Using the data below, set down every line from the one containing "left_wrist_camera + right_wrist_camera" through the one containing "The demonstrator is", inclusive and unchanged. Pictures are to be skipped.

-- GIVEN INFORMATION --
-.-.-

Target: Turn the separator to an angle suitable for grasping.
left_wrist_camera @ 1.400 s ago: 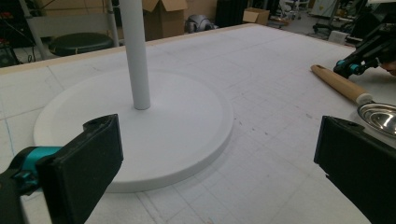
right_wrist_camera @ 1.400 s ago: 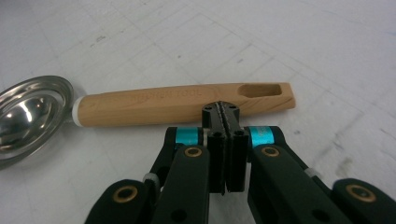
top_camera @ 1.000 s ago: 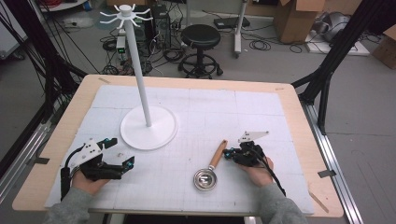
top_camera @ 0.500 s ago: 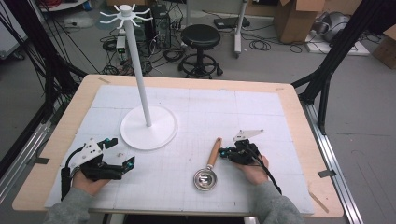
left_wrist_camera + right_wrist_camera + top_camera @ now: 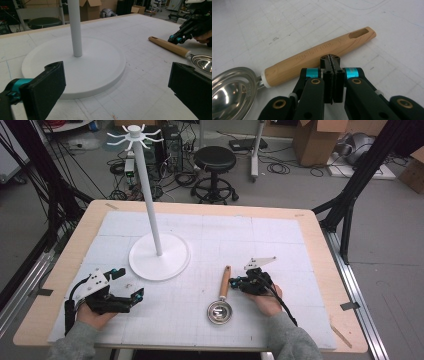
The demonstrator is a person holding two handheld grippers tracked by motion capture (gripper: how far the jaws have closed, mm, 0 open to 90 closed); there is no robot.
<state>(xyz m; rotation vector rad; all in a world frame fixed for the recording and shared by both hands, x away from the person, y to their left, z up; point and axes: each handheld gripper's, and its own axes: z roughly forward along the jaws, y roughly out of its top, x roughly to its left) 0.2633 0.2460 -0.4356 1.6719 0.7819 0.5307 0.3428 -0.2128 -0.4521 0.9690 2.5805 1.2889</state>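
Steel-bowled scoop with light wooden handle [image 5: 319,58] near the table's [image 5: 320,245] front edge, right gripper [image 5: 331,61] jaws pressed together empty beside the handle, left gripper [image 5: 112,82] jaws wide, facing white round-based stand [image 5: 75,65]

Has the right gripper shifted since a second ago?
Yes, slightly. The right gripper, jaws shut, has edged left toward the scoop's wooden handle, judged against the white stand base.

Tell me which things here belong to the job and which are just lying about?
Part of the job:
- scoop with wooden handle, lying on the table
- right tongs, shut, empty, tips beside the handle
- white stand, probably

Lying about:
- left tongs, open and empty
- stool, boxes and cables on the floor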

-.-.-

-- TASK SOLUTION --
left_wrist_camera + right_wrist_camera + top_camera @ now: 
The demonstrator is a person holding two handheld grippers tracked by motion capture (gripper: how far the jaws have closed, mm, 0 open to 90 closed); there is no robot.

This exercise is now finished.